18話 パーティ実習①
「おっはよー! リリー、なんか疲れてる?」
週末が終わり月曜日。土曜日はみんなとショッピングに行って、日曜日はアスセナと魔物狩り。楽しかったけど当然疲れは溜まった。
「う……うん。まぁ大丈夫!」
ユーシャの可愛い顔を見たら回復した気がするし!
「服買ったのはいいけど制服のせいで着る機会無いなぁ。どこかでまたみんなでお出かけしよっか!」
「そうね。せっかくいい服を買ったんだもん!」
土曜日のことを話しながら歩いているといつのまにか学校に到着。ユーシャと一緒だと時間が経つのが早いわね。
シルディとヒラは……まだ来ていないか。
「今日からのパーティ実習、楽しみだね♪」
「そうね……何をするのかしら」
「私、今日のために剣持ってきたよ!」
あぁ……やけに大きな荷物を持っていると思ったら剣だったんだ。
そっとユーシャが箱を開けて剣を取り出す。……うわっ! 詳しくはないけどいい剣なのはわかる。ってまぁ当然か。伝説の勇者の使っていた剣だもの。
「カッコいいでしょ?」
「カッコいいけど……取り扱いには注意してよ?」
「うん! もちろんだよ♪」
いい笑顔だけど……ちょっぴり不安。大丈夫なのかしら……。
「おーっす。お、ユーシャそれ剣か?」
「うん! おはよ、シルディ」
シルディは箱に入ってても気がついた。やるわね……。
「お、おはようみんな。あれ? ユーシャちゃん、それ剣?」
「うん! おはよう、ヒラちゃん♪」
……ヒラも気がついている。人間界ではあの黒いケースに入れるのが普通なのかしら? 魔界のイキったヤンキーたちが楽器を入れるために使っていたやつに似ているけど……。
「はぁ〜い、席ついてくださいね〜」
あっ……座学の先生来ちゃった。確か今日はパーティとしての動き方の基礎基本の学びだったっけ。

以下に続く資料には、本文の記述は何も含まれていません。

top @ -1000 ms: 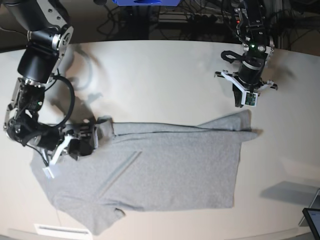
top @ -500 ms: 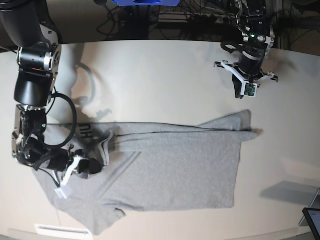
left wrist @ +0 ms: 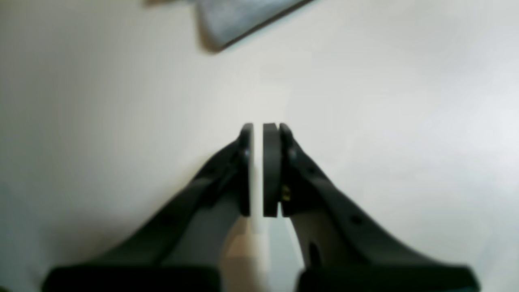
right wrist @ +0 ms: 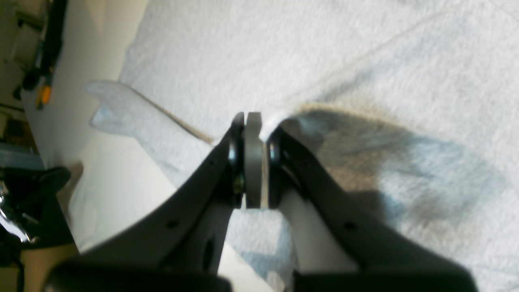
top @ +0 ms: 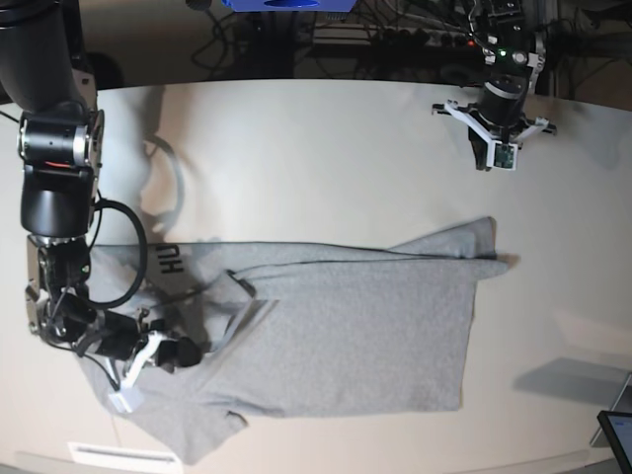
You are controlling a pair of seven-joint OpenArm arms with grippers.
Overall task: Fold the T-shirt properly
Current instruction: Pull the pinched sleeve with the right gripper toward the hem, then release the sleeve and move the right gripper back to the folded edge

先週同様シルディはすぐ睡魔に負け、ユーシャとヒラは真面目に授業を受けている。
結構ためになることも聞けた気がする。魔界に報告したらパーティで動く人間軍にとって厄介なことになるかも。そうなったら困るから報告しないけど。
お昼ご飯をささっと食べて、実習室へ。遅れたら先生怖そうだし、みんな急ぎめで食べている。
「はーい、じゃあ今日はパーティでの動き方についての実習です。ユーシャ、リリー、シルディ、ヒラパーティ、前に」
うわ……代表で呼ばれちゃった。みんなの前に立つと緊張するのよね。
「今日は実際に戦地で戦うパーティの方に来ていだたきました。どうぞ!」
そう先生が言うとぞろぞろ実習室へ大人たちが入ってくる。その数、5人。
実戦を経験しているからだろう、すごくたくましい体をしている。
「初めましてみなさん。私たちはアシスタントパーティ、つまり次世代の育成と戦地での戦いを両方行うパーティです。これから1週間、よろしくお願いします」
えっ! 1週間もこの人たちと実習をするの?
「では模擬戦に移ります。魔法は使用してもいいですが威力は最小限まで殺すこと。いいですね?」
「はい!」
4対5……かなり不利ね。と思っていたら相手パーティの2人が端っこに座った。まさか……4対3にしてくれた!?
「ずいぶん舐めてくれるじゃねぇの!」
シルディに火がついたようで熱くなっている。逆にヒラは安心したような顔つきになった。なんて対照的な……。
「さぁかかっておいで。おばさん達が揉んであげるよ、お嬢さん達?」
安い挑発。乗るのは……
「んだと!?」
まぁシルディよね。ヒラが一生懸命にシルディをなだめているのが可愛らしいわ。
「シルディ落ち着いて。これはパーティで動くのよ。ユーシャと堅いシルディが前衛、私が中衛でヒラが後衛。いいわね?」
「うん!」
「おう!」
「は、はい!」
なんとかまとめ上げることに成功した。さぁ……今の私たちでどれくらい通用するのか、見せてもらうわよ!